**ASSIGNMENT**
Return each line of the listing that contains the string "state".
[[ DATASET EXTRACT, beginning ]]
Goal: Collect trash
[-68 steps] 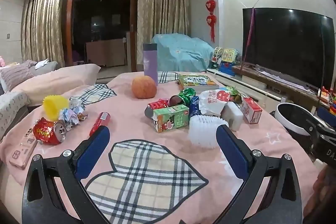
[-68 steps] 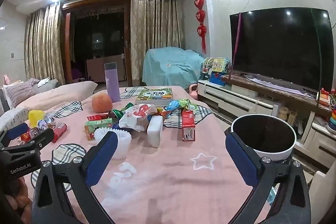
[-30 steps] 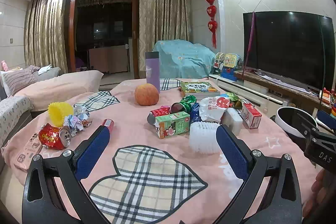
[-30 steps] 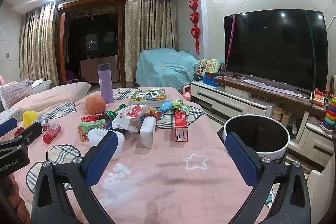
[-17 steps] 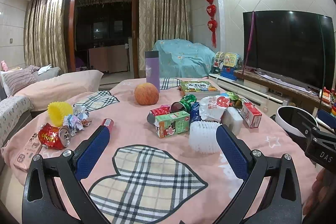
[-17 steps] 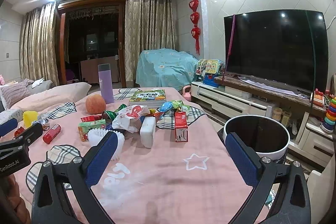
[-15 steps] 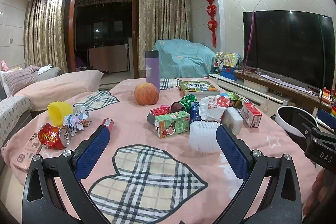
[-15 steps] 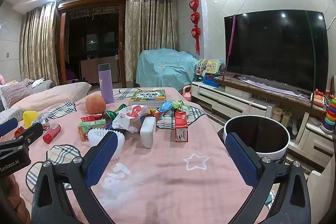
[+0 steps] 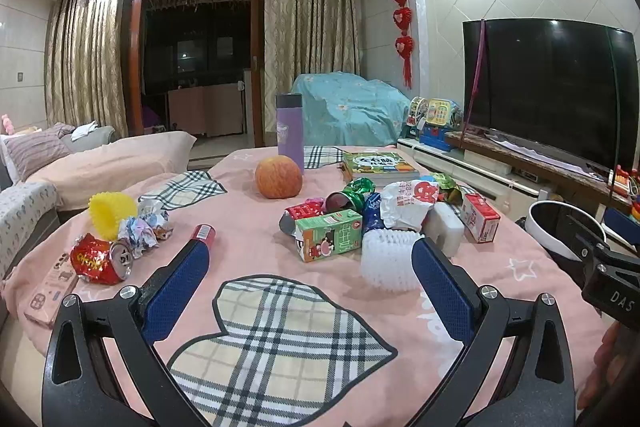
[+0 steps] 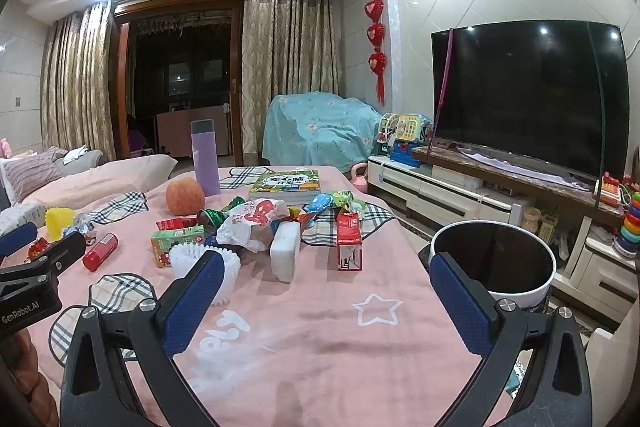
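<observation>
Bin (image 9: pixel 560 227) half hidden by right tongs (image 9: pixel 612 283); carton print unreadable

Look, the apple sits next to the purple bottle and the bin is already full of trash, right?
Not quite. The apple does sit next to the purple bottle, but the bin looks empty: the right wrist view shows only its dark inside, and the trash lies on the table.

Bright ceiling spots (glary), fisheye-warped edges
</observation>
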Available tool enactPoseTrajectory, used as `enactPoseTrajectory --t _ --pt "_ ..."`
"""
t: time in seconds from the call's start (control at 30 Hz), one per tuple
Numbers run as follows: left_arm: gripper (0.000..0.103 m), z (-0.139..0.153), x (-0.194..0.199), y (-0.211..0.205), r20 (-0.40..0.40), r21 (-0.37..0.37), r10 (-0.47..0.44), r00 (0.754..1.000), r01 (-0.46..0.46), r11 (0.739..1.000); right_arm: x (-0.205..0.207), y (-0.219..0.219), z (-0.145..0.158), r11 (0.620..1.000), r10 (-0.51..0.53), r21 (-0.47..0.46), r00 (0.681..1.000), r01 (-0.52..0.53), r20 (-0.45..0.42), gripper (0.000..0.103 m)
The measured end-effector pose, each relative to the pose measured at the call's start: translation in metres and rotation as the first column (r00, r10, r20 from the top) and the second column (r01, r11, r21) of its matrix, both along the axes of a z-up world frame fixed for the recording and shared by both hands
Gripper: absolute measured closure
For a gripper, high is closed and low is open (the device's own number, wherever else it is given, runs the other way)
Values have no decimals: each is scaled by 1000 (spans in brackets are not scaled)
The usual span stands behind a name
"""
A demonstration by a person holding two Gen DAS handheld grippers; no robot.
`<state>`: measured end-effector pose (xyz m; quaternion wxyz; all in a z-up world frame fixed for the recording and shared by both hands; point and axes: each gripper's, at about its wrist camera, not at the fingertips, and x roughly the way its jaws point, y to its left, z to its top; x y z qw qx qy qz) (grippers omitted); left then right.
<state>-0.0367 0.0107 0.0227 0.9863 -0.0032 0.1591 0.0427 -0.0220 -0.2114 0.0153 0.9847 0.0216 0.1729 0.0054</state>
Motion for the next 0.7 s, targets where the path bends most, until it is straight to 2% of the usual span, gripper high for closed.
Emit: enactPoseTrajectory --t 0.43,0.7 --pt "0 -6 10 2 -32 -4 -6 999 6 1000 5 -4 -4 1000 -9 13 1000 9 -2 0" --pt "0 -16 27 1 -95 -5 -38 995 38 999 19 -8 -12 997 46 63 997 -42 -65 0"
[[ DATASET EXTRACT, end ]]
**OUTPUT BELOW**
`<state>`: measured end-effector pose (xyz m; quaternion wxyz; all in a z-up world frame fixed for the recording and shared by both hands; point and axes: each gripper's, at about its wrist camera, not at the fingertips, and x roughly the way its jaws point, y to its left, z to its top; x y z qw qx qy qz) (grippers omitted); left then right.
<state>-0.0367 0.0107 0.0227 0.9863 -0.0032 0.1591 0.0427 -0.0220 -0.2114 0.0153 0.9847 0.0216 0.1729 0.0054</state>

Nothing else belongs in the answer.